What are farm remote weather stations?
What is a farm remote weather station?
Farm remote weather stations use sensors to collect, record and analyze information about farm conditions. These systems allow farmers to automatically collect real-time, local data on temperature, humidity, rainfall, wind speed, soil moisture and more. The cost of implementing these sensor systems has fallen significantly over the past few years. Now, using easy-to-use cloud software, all of this data can be automatically analyzed and turned into actionable information and predictions. These technologies are helping farmers prevent losses and increase crop yields.
How are farmers using it today?
Farmers have been early adopters of technology. When you work hard every day, you want to make sure you get all the rewards you’ve earned. Farmers are currently using these remote weather stations to protect their crops, livestock and workers.
Real-time data collection and local forecasting services allow farmers to more accurately predict the weather at their farms. This can help to ensure OSHA compliance by scheduling workers and their tasks for times before conditions become hazardous and a potential legal liability. Farmers can, for example, schedule workers to perform certain tasks earlier in the day when the personalized forecasts show that temperatures will spike above 100 degrees in the afternoon.

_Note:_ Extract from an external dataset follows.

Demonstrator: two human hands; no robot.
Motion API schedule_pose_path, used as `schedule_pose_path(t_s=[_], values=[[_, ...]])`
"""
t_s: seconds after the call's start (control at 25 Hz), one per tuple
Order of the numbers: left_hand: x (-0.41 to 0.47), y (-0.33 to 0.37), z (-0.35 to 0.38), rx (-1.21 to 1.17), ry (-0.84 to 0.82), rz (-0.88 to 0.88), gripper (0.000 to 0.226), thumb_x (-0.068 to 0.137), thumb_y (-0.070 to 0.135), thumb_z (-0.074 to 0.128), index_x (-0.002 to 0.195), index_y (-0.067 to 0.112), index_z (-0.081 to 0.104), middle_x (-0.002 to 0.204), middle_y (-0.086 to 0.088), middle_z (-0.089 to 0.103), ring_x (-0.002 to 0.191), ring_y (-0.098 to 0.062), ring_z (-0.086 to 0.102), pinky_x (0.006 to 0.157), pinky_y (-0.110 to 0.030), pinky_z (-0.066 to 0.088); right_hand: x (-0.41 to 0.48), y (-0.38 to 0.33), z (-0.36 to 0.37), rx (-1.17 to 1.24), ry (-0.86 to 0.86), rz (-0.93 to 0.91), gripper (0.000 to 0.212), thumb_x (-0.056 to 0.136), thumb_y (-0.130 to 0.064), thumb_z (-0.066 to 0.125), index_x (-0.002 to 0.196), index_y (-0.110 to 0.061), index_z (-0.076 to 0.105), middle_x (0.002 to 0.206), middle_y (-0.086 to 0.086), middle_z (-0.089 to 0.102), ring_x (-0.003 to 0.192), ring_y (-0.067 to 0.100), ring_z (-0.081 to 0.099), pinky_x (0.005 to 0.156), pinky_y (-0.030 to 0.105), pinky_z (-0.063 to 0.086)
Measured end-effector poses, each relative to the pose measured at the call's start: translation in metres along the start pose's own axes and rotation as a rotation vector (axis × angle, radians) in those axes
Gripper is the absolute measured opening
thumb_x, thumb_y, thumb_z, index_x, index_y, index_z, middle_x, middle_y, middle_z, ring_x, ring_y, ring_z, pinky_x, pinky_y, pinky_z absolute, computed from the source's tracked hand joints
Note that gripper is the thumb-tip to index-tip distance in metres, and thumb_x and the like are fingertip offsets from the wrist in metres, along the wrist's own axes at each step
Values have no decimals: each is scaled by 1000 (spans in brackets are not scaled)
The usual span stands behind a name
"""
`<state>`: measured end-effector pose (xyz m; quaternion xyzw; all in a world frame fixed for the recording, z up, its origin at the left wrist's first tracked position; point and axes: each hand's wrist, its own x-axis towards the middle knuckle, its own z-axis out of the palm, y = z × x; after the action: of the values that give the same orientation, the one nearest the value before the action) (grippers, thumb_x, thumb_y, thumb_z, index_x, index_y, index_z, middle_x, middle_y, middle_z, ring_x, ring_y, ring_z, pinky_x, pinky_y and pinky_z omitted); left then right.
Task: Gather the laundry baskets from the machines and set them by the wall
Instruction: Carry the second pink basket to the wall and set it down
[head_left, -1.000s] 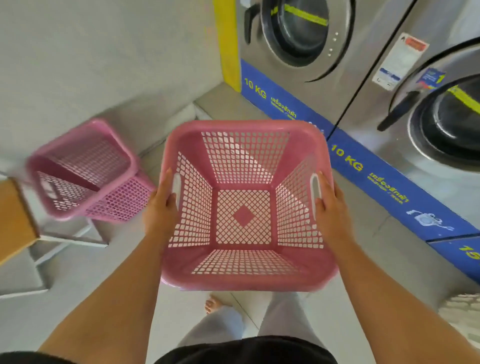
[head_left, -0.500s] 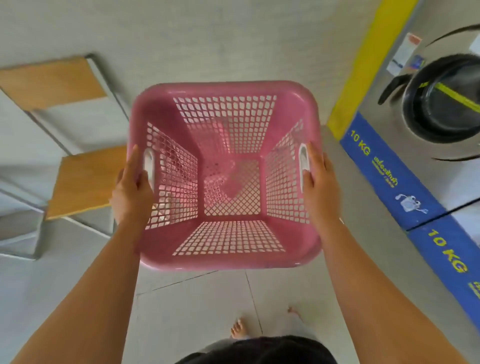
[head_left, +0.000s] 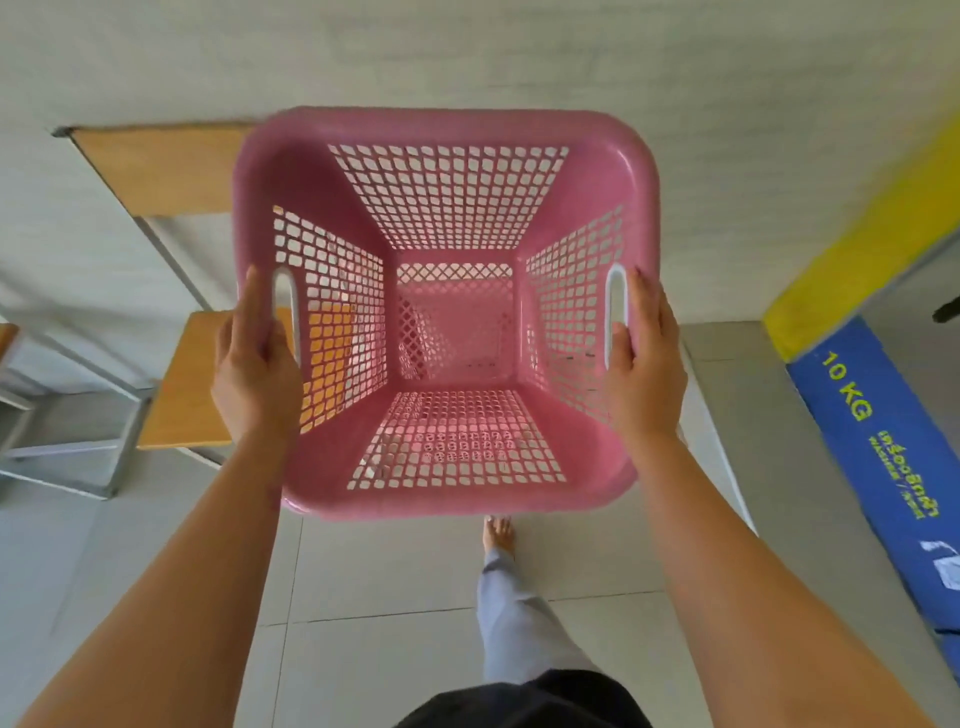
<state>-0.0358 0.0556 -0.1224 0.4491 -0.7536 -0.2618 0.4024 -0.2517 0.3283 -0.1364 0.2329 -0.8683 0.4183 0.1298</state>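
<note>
An empty pink laundry basket (head_left: 447, 130) with perforated walls hangs in front of me, open side up. My left hand (head_left: 254, 369) grips its left handle slot and my right hand (head_left: 644, 369) grips the right one. Through the basket's floor a pink shape shows directly below; it looks like a second pink basket, though its outline is hidden. The white wall (head_left: 467, 52) rises just beyond the basket's far rim.
A wooden chair with a metal frame (head_left: 171, 171) stands against the wall at the left, its seat (head_left: 192, 395) beside the basket. At the right are a yellow post (head_left: 872, 249) and a blue "10 KG" machine base (head_left: 872, 441). Grey tiled floor (head_left: 389, 571) lies beneath my bare foot (head_left: 498, 535).
I have turned left, away from the washing machines and toward the wall, carrying the basket. The second pink basket that stood at the left is now under the held one.
</note>
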Motion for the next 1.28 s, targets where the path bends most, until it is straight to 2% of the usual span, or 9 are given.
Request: schedule_pose_path(t_s=[0.16, 0.32, 0.44, 0.64, 0.8, 1.0, 1.12, 1.2, 1.28], values=[[61, -20, 80, 121, -128, -99, 58, 94, 27, 45, 137, 64, 31, 124, 4, 60, 97, -25, 63, 75, -31, 44, 72, 31, 74, -44, -170, 84, 56, 101, -17, 39, 149, -43, 26, 160, -7, 25, 136, 10, 39, 78, 28, 50], [97, -49, 144, 191, -205, -156, 57, 95, 26, 44, 140, 59, 32, 127, 2, 60, 95, -26, 63, 74, -35, 46, 122, 62, 138, -92, -309, 96, 55, 101, -17, 39, 149, -40, 28, 160, -7, 24, 139, 16, 40, 82, 40, 57], [119, -70, 183, 259, -273, -222, 54, 96, 28, 44, 139, 59, 32, 125, 3, 61, 88, -19, 60, 72, -33, 46, 142, 80, 181, -124, -374, 163, 55, 101, -17, 41, 149, -40, 30, 160, -3, 26, 128, 24, 53, 79, 38, 56], [137, -109, 240, 300, -376, -314, 52, 96, 31, 47, 139, 58, 35, 127, 5, 60, 99, -27, 64, 79, -39, 50, 148, 122, 238, -201, -441, 222, 55, 100, -18, 43, 149, -39, 31, 159, 2, 30, 108, 32, 64, 73, 28, 50], [139, -145, 279, 347, -481, -352, 54, 96, 30, 48, 140, 57, 34, 130, 2, 60, 103, -28, 64, 80, -39, 51, 149, 156, 279, -250, -484, 252, 53, 100, -20, 44, 149, -37, 32, 156, 5, 34, 99, 32, 67, 69, 29, 51], [128, -193, 309, 422, -598, -386, 64, 94, 17, 46, 142, 56, 32, 116, -6, 66, 81, -26, 58, 62, -31, 41, 124, 188, 317, -301, -579, 296, 56, 101, -19, 40, 151, -40, 25, 160, 10, 23, 99, 36, 67, 68, 40, 58], [115, -206, 322, 454, -678, -423, 72, 93, 6, 40, 144, 55, 27, 128, -3, 58, 77, -22, 60, 53, -25, 41, 114, 200, 326, -376, -719, 339, 65, 100, -14, 41, 153, -38, 13, 162, 18, 9, 110, 42, 62, 68, 43, 60], [112, -207, 328, 486, -720, -477, 71, 92, 4, 39, 146, 48, 27, 145, 2, 46, 92, -28, 65, 64, -35, 55, 107, 201, 327, -463, -870, 274, 70, 99, -15, 44, 155, -31, 6, 162, 20, 1, 126, 42, 51, 80, 48, 58], [107, -201, 328, 550, -804, -483, 64, 95, 13, 42, 151, 38, 24, 159, 6, 26, 124, -32, 55, 85, -44, 54, 99, 199, 323, -561, -930, 227, 69, 99, -19, 45, 156, -25, 6, 162, 20, -1, 142, 39, 32, 98, 51, 49]])
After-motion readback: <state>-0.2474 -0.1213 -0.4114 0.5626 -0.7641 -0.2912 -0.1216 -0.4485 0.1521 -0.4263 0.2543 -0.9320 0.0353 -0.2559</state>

This technology can also help farmers to ensure crops are properly watered. The remote weather station system can determine if soil moisture is too low and can estimate how the forecasted rain, or sunshine, will affect soil moisture. The remote weather station can sync with automated irrigation systems. If it’s going to rain shortly, the system won’t water the crops. If the soil is only going to get dryer, it will begin to water them. This can have a measurable impact on crop yield and water usage.
Farm weather stations are also a powerful tool for preventing catastrophic damage to crops. As they gather more information about the farm’s microclimate, they can help predict threats from heat wilting, frost, high winds, and flooding. These technologies can give farmers the advanced warning they need to best prepare their crops and livestock.

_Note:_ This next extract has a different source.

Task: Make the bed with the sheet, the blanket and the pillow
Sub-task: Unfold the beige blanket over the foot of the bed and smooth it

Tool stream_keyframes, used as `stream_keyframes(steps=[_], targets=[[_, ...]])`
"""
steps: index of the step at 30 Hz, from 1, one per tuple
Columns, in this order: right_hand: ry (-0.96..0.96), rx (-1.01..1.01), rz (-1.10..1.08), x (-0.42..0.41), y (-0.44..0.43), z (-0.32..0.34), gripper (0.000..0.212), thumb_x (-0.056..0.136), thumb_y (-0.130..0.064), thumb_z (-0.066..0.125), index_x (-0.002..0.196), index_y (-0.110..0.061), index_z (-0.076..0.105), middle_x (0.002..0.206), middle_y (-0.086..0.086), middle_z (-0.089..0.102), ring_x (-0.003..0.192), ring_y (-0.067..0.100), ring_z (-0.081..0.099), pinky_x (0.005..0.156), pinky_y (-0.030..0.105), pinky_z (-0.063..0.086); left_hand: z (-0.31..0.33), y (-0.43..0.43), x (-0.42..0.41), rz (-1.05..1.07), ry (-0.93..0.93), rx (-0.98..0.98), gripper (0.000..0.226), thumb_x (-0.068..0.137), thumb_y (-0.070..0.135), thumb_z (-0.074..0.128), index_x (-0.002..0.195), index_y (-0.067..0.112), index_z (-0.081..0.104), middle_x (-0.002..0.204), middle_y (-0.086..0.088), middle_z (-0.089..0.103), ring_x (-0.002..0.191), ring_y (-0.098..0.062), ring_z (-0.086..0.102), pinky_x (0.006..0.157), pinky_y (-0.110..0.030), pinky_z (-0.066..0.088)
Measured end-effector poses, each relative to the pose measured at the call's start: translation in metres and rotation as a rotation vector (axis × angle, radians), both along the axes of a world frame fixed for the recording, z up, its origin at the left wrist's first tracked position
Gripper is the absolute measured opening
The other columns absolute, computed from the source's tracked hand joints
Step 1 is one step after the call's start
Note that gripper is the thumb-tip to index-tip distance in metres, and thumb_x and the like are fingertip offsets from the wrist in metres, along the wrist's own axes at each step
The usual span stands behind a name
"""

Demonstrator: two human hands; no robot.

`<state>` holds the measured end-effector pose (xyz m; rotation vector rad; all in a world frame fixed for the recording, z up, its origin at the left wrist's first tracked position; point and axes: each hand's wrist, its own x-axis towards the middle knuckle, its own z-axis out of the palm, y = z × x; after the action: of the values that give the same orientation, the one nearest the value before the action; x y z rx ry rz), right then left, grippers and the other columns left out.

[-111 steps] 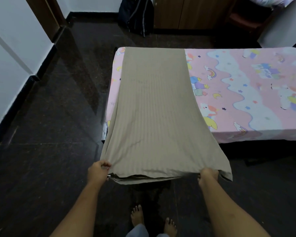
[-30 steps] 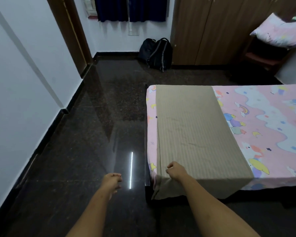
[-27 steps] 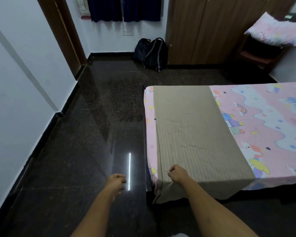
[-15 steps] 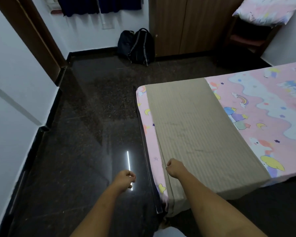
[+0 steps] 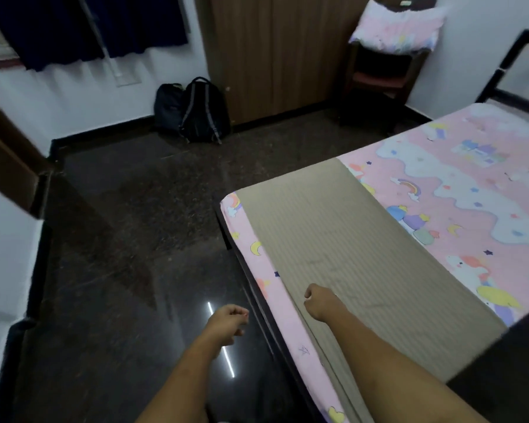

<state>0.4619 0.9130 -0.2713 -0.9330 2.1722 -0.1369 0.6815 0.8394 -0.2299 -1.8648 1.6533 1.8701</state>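
The tan striped blanket [image 5: 348, 254] lies folded flat across the end of the bed, over the pink cartoon-print sheet [image 5: 458, 196], a strip of sheet showing along the bed's near-left edge. The right hand [image 5: 318, 303] sits at that blanket edge, fingers curled (whether they pinch cloth I cannot tell). The left hand [image 5: 228, 320] hangs over the dark floor [image 5: 119, 239], fingers loosely curled on nothing. The pillow [image 5: 397, 25] rests on a chair [image 5: 379, 77] by the far wall.

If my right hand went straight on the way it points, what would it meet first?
Probably the tan blanket just beyond the right hand, then the pink sheet strip; height is unclear.
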Motion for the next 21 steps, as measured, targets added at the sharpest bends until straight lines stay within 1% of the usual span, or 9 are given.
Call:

What does this mean for the future?
• Generalized weather forecasts cannot protect crops from frost
If you don’t have a remote farm weather station, you know how inaccurate more generalized, gridded weather forecasts can be. The specific microclimate of a farm may be quite different from what is predicted in a general area, particularly if it’s a large farm with diverse conditions, or near a large body of water. Especially in the case of predicting frost, bad forecasting can lead to severe negative consequences. A few degrees difference in temperature can be the difference between a great yield and disaster. Most weather forecasts are only accurate for two to four days ahead and that is often not enough time to prepare for a frost or other adverse weather event.
• Internet-of-things weather stations help protect crops
Small on-farm weather stations can decrease these risks by improving forecasting. By collecting localized, real-time data with a remote farm weather station, farmers are able to get the accurate forecasts they need. Benchmark Labs helps farmers to turn their data into actionable information. We integrate the farmer’s data with gridded weather data and use machine learning to create 10 days forecasts which are more accurate and useful. The farms that have the most accurate forecasts have one weather station for every five to ten acres of land. By providing farmers with more personalized and accurate ten-day forecasts, we can give them an extra three to five days of response time. Those three to five days make all the difference when there’s a need for frost mitigation or even an early harvest.

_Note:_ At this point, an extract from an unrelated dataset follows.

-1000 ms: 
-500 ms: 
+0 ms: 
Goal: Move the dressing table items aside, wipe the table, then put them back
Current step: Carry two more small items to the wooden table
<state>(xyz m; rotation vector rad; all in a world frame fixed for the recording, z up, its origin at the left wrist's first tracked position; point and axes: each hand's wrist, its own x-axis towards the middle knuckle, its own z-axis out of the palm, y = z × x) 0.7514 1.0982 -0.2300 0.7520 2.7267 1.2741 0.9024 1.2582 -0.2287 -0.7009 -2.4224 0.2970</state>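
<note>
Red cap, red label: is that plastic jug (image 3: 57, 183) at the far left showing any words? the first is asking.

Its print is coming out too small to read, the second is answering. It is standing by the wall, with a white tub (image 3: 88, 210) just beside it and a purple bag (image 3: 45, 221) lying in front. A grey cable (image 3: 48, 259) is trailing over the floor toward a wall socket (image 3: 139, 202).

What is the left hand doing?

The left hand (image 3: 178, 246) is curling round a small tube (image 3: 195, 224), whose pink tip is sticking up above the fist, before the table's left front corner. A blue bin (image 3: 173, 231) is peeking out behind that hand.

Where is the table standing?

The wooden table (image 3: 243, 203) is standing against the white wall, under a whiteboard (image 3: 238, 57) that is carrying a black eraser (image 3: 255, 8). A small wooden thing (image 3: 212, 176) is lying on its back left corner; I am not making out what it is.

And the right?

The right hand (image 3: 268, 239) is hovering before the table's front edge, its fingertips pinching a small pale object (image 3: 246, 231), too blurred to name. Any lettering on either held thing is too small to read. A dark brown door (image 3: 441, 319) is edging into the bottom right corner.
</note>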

• Machine learning can create personalized, accurate forecasts that only improve over time
There is an immense amount of data being collected by these remote weather stations. Every day farmers all throughout the world are adopting and implementing these systems. Machine learning enables Benchmark Labs to process the remote weather station data, analyze it alongside the gridded weather data, and create personalized models and forecasts for farms. Our machine learning models improve over time as the stream of real-time data allows the software to compare its predictions to reality and update.
Putting it into practice
As weather patterns continue to shift, accurate weather forecasts only become more important. These days, farmers never quite know what the next week might bring them. By implementing their own remote weather station system, farmers can get the information they need to adapt to the weather and prevent catastrophic loss. Benchmark Labs’ software uses machine learning to generate personalized weather forecasts for a farm, or even per acre of land. By providing farmers with credible information days earlier, we help them to prepare for the worst: frost, powerful winds, and flooding.